## What the task asks
Every picture is to be removed, and all the data is to be copied exactly.

## Source material
*-*-*
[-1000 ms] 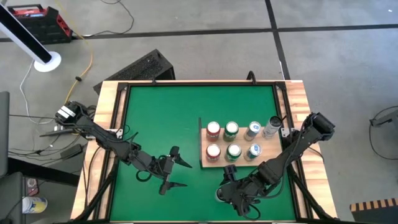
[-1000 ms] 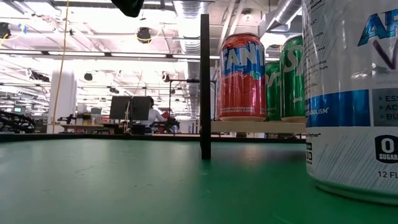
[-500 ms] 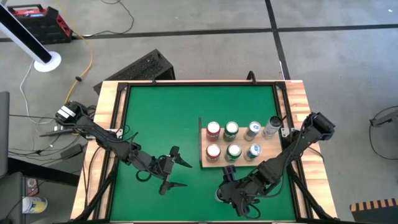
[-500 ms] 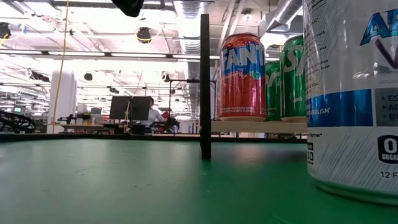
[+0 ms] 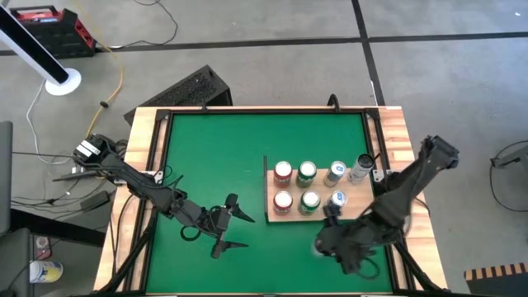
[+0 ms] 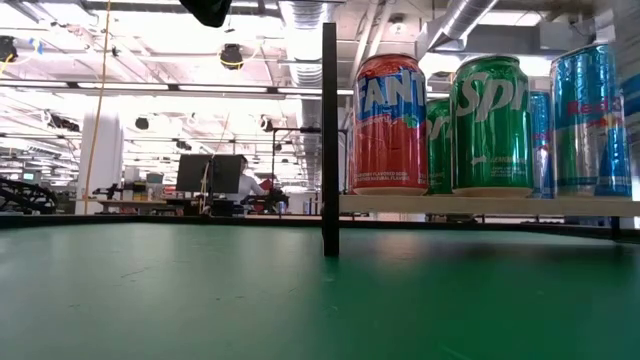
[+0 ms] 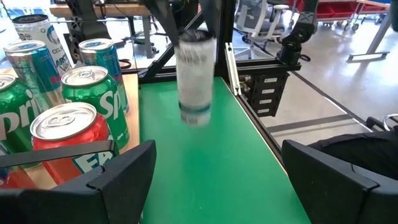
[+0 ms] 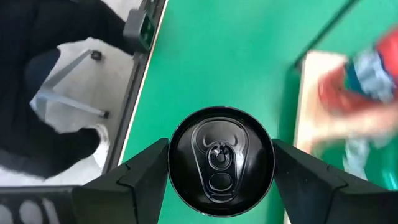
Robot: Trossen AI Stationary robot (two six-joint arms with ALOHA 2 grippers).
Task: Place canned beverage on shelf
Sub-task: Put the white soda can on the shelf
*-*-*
## Written answer
[-1000 ms] 
[-1000 ms] 
[-500 ms] 
[-500 ms] 
[+0 ms] 
[+0 ms] 
[+0 ms] 
[+0 ms] 
Robot: Trossen AI Stationary robot (two six-joint arms with ALOHA 2 grippers).
Task: Place canned beverage on shelf
Sub-task: Put the white soda can on the shelf

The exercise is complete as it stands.